Action item:
Your answer must be the full listing, reproduced exactly, minus any pictures.

Supplied records:
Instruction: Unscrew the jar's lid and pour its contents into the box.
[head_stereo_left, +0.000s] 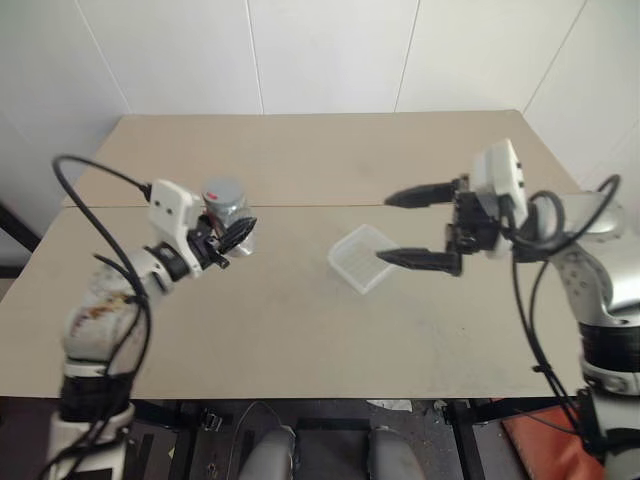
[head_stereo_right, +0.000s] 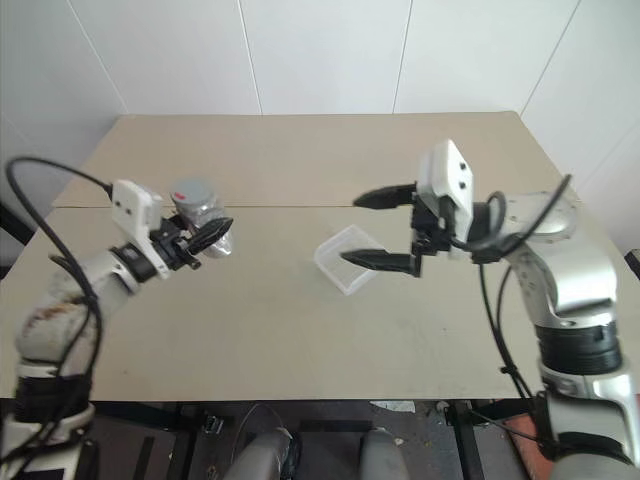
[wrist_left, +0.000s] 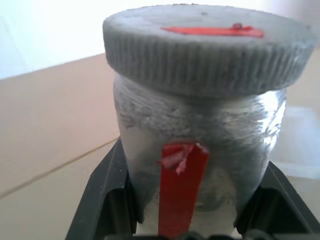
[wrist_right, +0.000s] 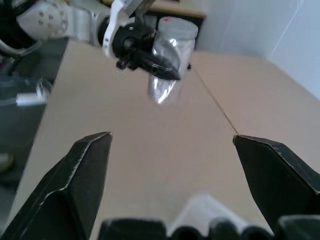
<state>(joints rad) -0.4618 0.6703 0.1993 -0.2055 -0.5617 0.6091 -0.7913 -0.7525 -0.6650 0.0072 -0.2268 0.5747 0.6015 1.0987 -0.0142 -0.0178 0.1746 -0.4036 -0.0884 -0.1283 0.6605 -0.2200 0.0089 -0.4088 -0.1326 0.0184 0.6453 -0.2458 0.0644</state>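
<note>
My left gripper (head_stereo_left: 238, 232) is shut on the jar (head_stereo_left: 230, 218) and holds it upright above the left part of the table. The grey ribbed lid (wrist_left: 205, 50) sits on the jar, with a red tape strip across its top. Black fingers (wrist_left: 102, 195) clamp the jar's lower wall on both sides. I cannot make out the contents through the wall. The clear box (head_stereo_left: 362, 258) lies on the table right of centre. My right gripper (head_stereo_left: 388, 228) hangs wide open just over the box, pointing left toward the jar (wrist_right: 170, 60), with nothing between its fingers.
The tan table (head_stereo_left: 300, 330) has a seam running across its middle. White walls stand behind it. Black cables loop off both arms. A red-orange object (head_stereo_left: 540, 440) lies on the floor at the lower right.
</note>
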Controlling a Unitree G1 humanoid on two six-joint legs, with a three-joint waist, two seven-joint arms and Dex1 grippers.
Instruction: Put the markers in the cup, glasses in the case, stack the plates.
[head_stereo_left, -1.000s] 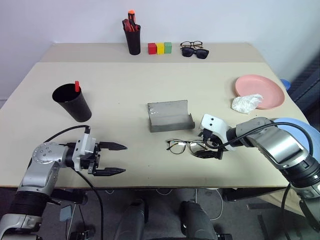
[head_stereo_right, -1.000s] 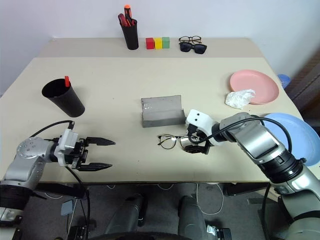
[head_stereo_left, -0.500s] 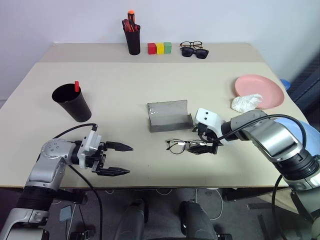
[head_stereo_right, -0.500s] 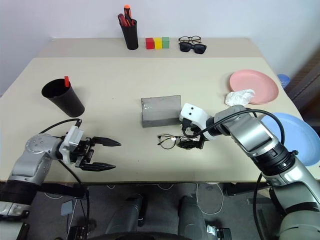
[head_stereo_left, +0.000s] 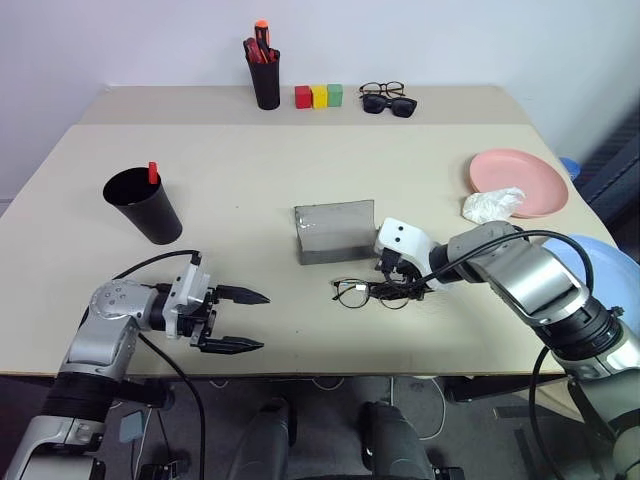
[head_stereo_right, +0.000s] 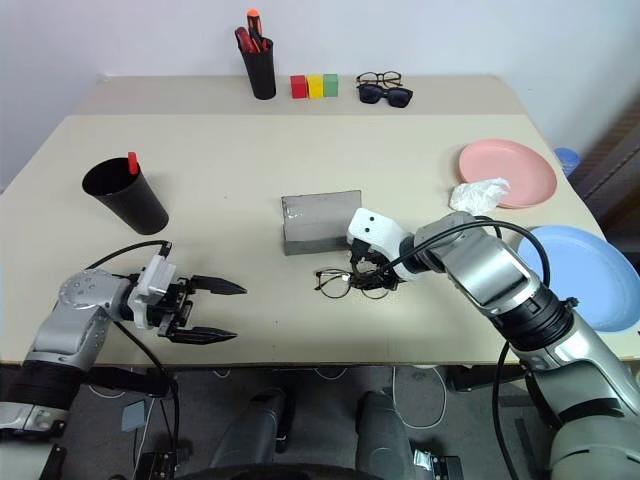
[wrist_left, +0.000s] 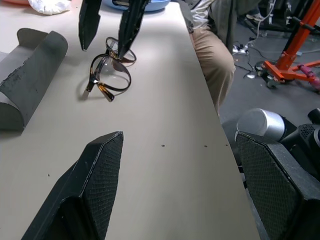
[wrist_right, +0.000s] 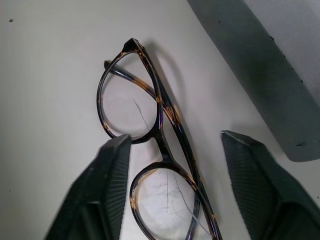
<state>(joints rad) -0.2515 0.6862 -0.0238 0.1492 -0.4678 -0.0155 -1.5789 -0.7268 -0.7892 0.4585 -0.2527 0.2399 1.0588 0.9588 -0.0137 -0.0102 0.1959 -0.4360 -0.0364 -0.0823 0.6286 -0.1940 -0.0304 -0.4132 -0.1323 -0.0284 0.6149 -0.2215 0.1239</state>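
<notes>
— Across the worktop, what have you got?

— My right arm is nearer. The case lies open mid-worktop, the glasses just in front of it, long axis running left to right, parallel to the case.

— And the fingers?

— The right gripper hangs over the right lens, fingers apart astride the frame, not clenched on it. The left gripper sits well apart, fingers spread, grasping nothing.
</notes>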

Response area:
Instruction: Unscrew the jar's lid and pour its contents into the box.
[head_stereo_left, +0.000s] 
[head_stereo_right, +0.000s] 
[wrist_left, +0.000s] 
[wrist_right, +0.000s] 
<state>(joints rad) -0.4618 0.6703 0.1993 -0.2055 -0.5617 0.6091 -0.7913 -0.7525 -0.6650 0.0072 -0.2268 0.5747 0.6015 1.0987 -0.0142 -0.0178 0.1746 -0.4036 -0.0884 -0.1283 0.6605 -0.2200 0.0089 -0.4088 -0.1326 0.0184 0.6453 -0.2458 0.0644</state>
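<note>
My left gripper (head_stereo_left: 238, 232) is shut on the jar (head_stereo_left: 230, 218) and holds it upright above the left part of the table. The grey ribbed lid (wrist_left: 205, 50) sits on the jar, with a red tape strip across its top. Black fingers (wrist_left: 102, 195) clamp the jar's lower wall on both sides. I cannot make out the contents through the wall. The clear box (head_stereo_left: 362, 258) lies on the table right of centre. My right gripper (head_stereo_left: 388, 228) hangs wide open just over the box, pointing left toward the jar (wrist_right: 170, 60), with nothing between its fingers.
The tan table (head_stereo_left: 300, 330) has a seam running across its middle. White walls stand behind it. Black cables loop off both arms. A red-orange object (head_stereo_left: 540, 440) lies on the floor at the lower right.
</note>
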Controlling a Unitree G1 humanoid on two six-joint legs, with a three-joint waist, two seven-joint arms and Dex1 grippers.
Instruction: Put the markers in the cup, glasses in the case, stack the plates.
[head_stereo_left, -1.000s] 
[head_stereo_right, -1.000s] 
[head_stereo_left, -0.500s] 
[head_stereo_right, -0.500s] 
[head_stereo_left, +0.000s] 
[head_stereo_right, +0.000s] 
[wrist_left, +0.000s] 
[wrist_right, +0.000s] 
<state>(joints rad) -0.2515 0.6862 -0.0238 0.1492 -0.4678 -0.0155 -1.5789 -0.7268 -0.7892 0.4585 -0.2527 0.2399 1.0588 0.9588 -0.0137 -0.0102 0.1959 -0.4360 -0.0364 -0.0823 0.6286 -0.1940 -0.0304 -0.4132 -0.1323 -0.0284 0.6149 -0.2215 0.1239</state>
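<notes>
— Across the worktop, what have you got?

— My right arm is nearer. The case lies open mid-worktop, the glasses just in front of it, long axis running left to right, parallel to the case.

— And the fingers?

— The right gripper hangs over the right lens, fingers apart astride the frame, not clenched on it. The left gripper sits well apart, fingers spread, grasping nothing.
</notes>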

Nothing else is part of this output.